Haven decided it was futile to try to bull his way through the crowd here at its thickest point. Even if he tried waving the sword at the onlookers, they’d think it was part of the show. So he turned around and moved quickly back to the main hotel entrance. From there he ran through the lobby and followed the smell of smoke to the tower where the monster had been born, and had then left in the most direct way possible. Haven had glimpsed the gaping hole in the tower wall from the outside, and figured he could make his way through the rubble if he followed the dragon’s path. The dragon’s attention had been on the crowd, and on scanning the busy airport traffic that came in so close over the hotels.
Maybe it sensed the flying things as rivals, or prey. What Haven hoped was that he could sneak up on the monster’s back while its attention was elsewhere.
Hurrying through the remains of the tower was hard. Broken walls formed barriers to climb and circumvent. The sprinkler system had kept the fire damage to a minimum, but it had also turned the floors into slippery streams, and created puddles in the wreckage that Haven had to wade through in almost complete darkness. He wished he had a sheath for the stupid, heavy sword, but he made do having to carry it.

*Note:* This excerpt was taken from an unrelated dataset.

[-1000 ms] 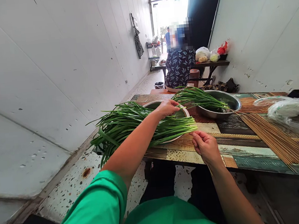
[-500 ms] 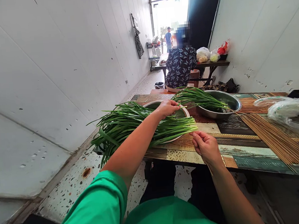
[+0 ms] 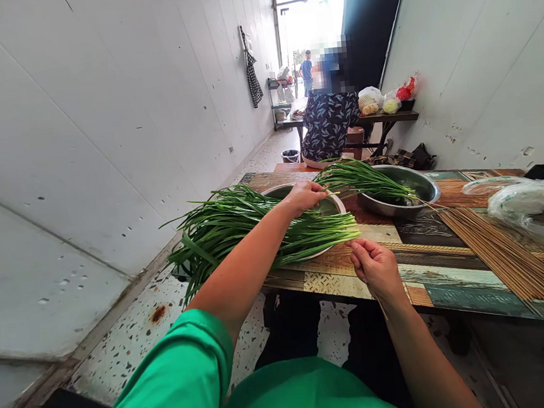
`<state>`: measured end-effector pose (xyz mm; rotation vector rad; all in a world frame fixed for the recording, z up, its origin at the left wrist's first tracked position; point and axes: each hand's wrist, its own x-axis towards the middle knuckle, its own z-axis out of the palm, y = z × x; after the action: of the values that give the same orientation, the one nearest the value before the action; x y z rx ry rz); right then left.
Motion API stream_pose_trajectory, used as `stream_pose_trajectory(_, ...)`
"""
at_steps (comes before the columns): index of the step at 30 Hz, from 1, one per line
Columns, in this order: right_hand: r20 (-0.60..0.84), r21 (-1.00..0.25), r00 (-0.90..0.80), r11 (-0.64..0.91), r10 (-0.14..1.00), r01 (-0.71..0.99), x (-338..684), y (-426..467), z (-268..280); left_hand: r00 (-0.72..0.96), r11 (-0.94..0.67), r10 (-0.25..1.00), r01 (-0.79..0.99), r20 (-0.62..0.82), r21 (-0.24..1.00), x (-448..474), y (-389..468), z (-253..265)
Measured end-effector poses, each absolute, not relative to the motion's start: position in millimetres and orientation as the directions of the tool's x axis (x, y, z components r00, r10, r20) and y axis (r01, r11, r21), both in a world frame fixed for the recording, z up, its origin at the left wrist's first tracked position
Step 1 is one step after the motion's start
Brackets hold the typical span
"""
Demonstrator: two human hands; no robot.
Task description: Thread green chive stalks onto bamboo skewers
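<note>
A large heap of garlic chives (image 3: pixel 236 232) lies across a pale-rimmed basin (image 3: pixel 342 205), pale stalk ends pointing right. My left hand (image 3: pixel 306 198) reaches over the heap with its fingers pinched on a garlic chive, whose pale end sticks out to the right. Just right of the stalk ends, my right hand (image 3: pixel 377 269) is closed around a thin wooden skewer (image 3: pixel 383 310); most of it is hidden by the fist and forearm. A metal bowl (image 3: pixel 427 181) farther right carries more chives (image 3: pixel 362 177) and a skewer end near their stalks.
Many wooden skewers (image 3: pixel 499 251) lie fanned out on the patchwork-pattern table (image 3: pixel 475 297). Clear plastic bags (image 3: pixel 529 200) rest at the right. Beyond the table, a person in a leaf-print shirt (image 3: pixel 329 123) sits at another table (image 3: pixel 402 115) with bagged goods. White walls flank both sides.
Both hands keep almost the same place and grip. The view has shifted very slightly; the chives and bowls have not visibly moved.
</note>
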<state>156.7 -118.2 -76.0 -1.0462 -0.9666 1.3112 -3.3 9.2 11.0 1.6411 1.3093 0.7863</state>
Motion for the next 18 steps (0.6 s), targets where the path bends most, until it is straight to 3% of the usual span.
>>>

The journey through the dark held its hazards, but it didn’t go on for long. But even a few minutes alone in the dark gave him time to think. He thought about Char, and about how she was going to live forever, and he would never see her again. He thought about not getting out of this alive, and how there had been a time when he had gone into every fight for the thrill of it, never caring if he got out alive. He thought about the dream of dying by fire, and hoped to hell it wouldn’t hurt as bad for real as it had in the dream. He thought about not having had the chance to say goodbye to her, but knew he didn’t dare expend the energy to try for some sort of telepathic communication now. He thought about turning around and getting the hell out of Vegas. He even stopped for a moment, and muttered, “Fuck this.” Then he shifted the sword in his sweating hands, and went on.